Abres tu página de fakebook y junto a las noticias de actividades de verano, lo último de la farándula, los enojos desatados por las extendidísimas interrupciones eléctricas y la nueva parada de la Guiteras, está él, con sus ojitos dulces y crespitos tan bien formados.

Lo miras una y otra vez y solo notas amor modelado en piel, huesos y tendones, adornado con una sonrisa pícara que sabes que ya no estará más. El pecho se te oprime mientras lees y relees buscando entender lo que no es entendible, porque nada justifica una muerte inocente: ni la dura situación económica, ni los apagones que tienen a toda una Isla con los pelos de punta, ni las tarifas de Etecsa que duelen en los bolsillos, ni los mendigos que están aunque nadie los ve (o los quiere ver).

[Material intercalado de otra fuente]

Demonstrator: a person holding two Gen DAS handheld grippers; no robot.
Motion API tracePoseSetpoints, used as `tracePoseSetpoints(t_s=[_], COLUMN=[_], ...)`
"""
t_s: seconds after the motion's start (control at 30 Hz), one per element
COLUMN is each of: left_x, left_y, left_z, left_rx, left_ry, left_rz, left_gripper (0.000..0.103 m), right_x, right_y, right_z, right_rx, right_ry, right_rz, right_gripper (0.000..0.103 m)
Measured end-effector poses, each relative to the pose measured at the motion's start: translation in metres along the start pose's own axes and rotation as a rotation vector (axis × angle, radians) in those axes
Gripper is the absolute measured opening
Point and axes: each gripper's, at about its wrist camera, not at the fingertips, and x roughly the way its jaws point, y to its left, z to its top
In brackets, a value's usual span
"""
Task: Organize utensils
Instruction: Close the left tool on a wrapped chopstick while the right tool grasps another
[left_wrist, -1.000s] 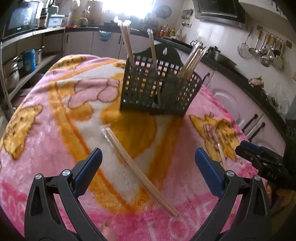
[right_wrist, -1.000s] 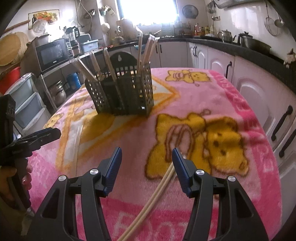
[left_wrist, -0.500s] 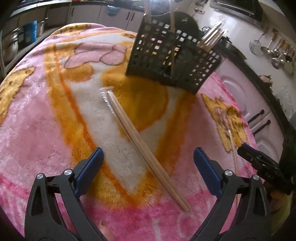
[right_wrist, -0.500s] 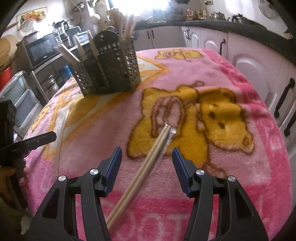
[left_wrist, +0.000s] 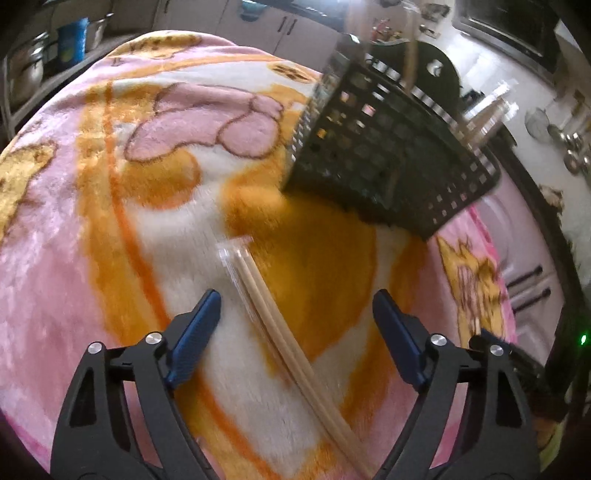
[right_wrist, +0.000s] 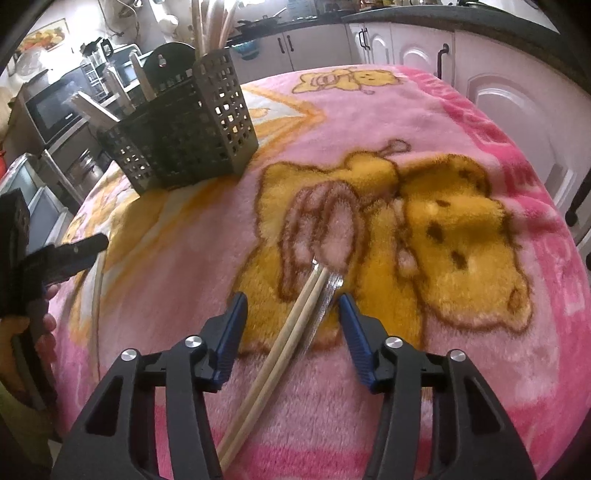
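A pair of wooden chopsticks in a clear sleeve (left_wrist: 280, 332) lies on the pink blanket (left_wrist: 74, 236) between the open fingers of my left gripper (left_wrist: 295, 314). A second sleeved pair (right_wrist: 295, 325) lies between the open fingers of my right gripper (right_wrist: 291, 310), over the yellow bear print. The dark perforated utensil basket (left_wrist: 391, 166) stands beyond, holding several sleeved chopsticks; it also shows in the right wrist view (right_wrist: 181, 122). Neither gripper holds anything. The left gripper (right_wrist: 70, 254) shows at the left of the right wrist view.
The blanket covers a round table whose edge drops off near white cabinets (right_wrist: 498, 92) on the right. A microwave (right_wrist: 55, 107) and shelves stand behind the basket. Hanging ladles (left_wrist: 561, 136) line the far wall.
Both grippers have moved forward and down over their chopstick pairs, which now lie between the open fingers. The basket looks nearer in both views.
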Motion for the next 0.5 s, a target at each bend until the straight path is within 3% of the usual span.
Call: tracePoseSetpoints(t_s=[0.3,0.43,0.5], left_x=[0.012,0.013,0.011], left_y=[0.003,0.004,0.010], left_z=[0.022,0.024,0.025], left_rx=[-0.004,0.019,0.010], left_ry=[0.034,0.040,0.042], left_rz=[0.106,0.182,0.185], left_gripper=[0.048,0.020,0.015], right_x=[0.012,0.015,0.016], right_y=[-0.001,0.000,0.002], right_z=[0.018,0.022,0.025], right_rx=[-0.010,-0.012,-0.016], right_ry=[0.031,0.028,0.028], right_rz=[-0.014,0.005,0.012], right_gripper=[0.021,0.015,0.011])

Otro niño indefenso se despide del mundo, y no en Palestina, donde las bombas parecen empeñadas en extinguir todo sesgo de vida y los infantes se han vuelto blanco fácil. Quien duda lo que pasa allí que le pregunte a la madre doctora que mientras intentaba salvar a otros, le arrebataron a sus seis retoños en un solo estallido.

Otro niño indefenso se despide del mundo y lo hace en Matanzas, en la Atenas de Cuba, la tierra de cocodrilos y danzones, de biomédicos y científicos que crean prototipos de implantes de huesos para restablecer vitalidad a esqueletos, de los valientes que lucharon contra los números más rojos de la covid, de los ingeniosos que no paran hasta ver humeante la chimenea de la termoeléctrica yumurina, a pesar de los escasos recursos.

Otro niño indefenso se despide del mundo y hay galenos con las manos en la cabeza y el rostro desecho por la impotencia de no poder salvar; con la sangre aún fresquita entre sus manos, al intentar armar el mini rompecabezas en el interior de un cuerpo que se deshizo a golpes.

“Llegó demasiado tarde” – alguien piensa mientras, en la cama contigua, una madre implora otro día de vida para su bebé con cáncer, y del otro lado de la ciudad cierta fémina se pregunta que hizo mal para merecer el castigo de la infertilidad.

La violencia no se justifica en ninguna de sus formas y menos si en la mirilla está un infante de dos años, un pequeño que apenas aprendía a dar sus primeros pasos e hilvanar incipientes oraciones, entre juegos y sueños que se esfumaron en el aire.
No se justifica cuando viene de una mujer destinada a dar vida y no a quitarla, de una madre que no supo defender a su hijo de la ira, que se quitó sus frustraciones con quien no debía ni podía, o permitió que alguien lo hiciera enfrente de ella. “Si no lo quería debía darlo en adopción”- sugirió en voz alta alguien más.

Otro niño se va de este mundo y no es justo, ni lo será jamás. Y ni el mayor peso con que castigue la ley lo revivirá de su tumba y menguará el dolor de su partida. “Los niños nacen para ser felices”, sí, para eso: para recibir amor, para ser guiados por las mejores sendas y limar las asperezas en su camino, para convertirse en los hombres y mujeres de bien que necesita la sociedad.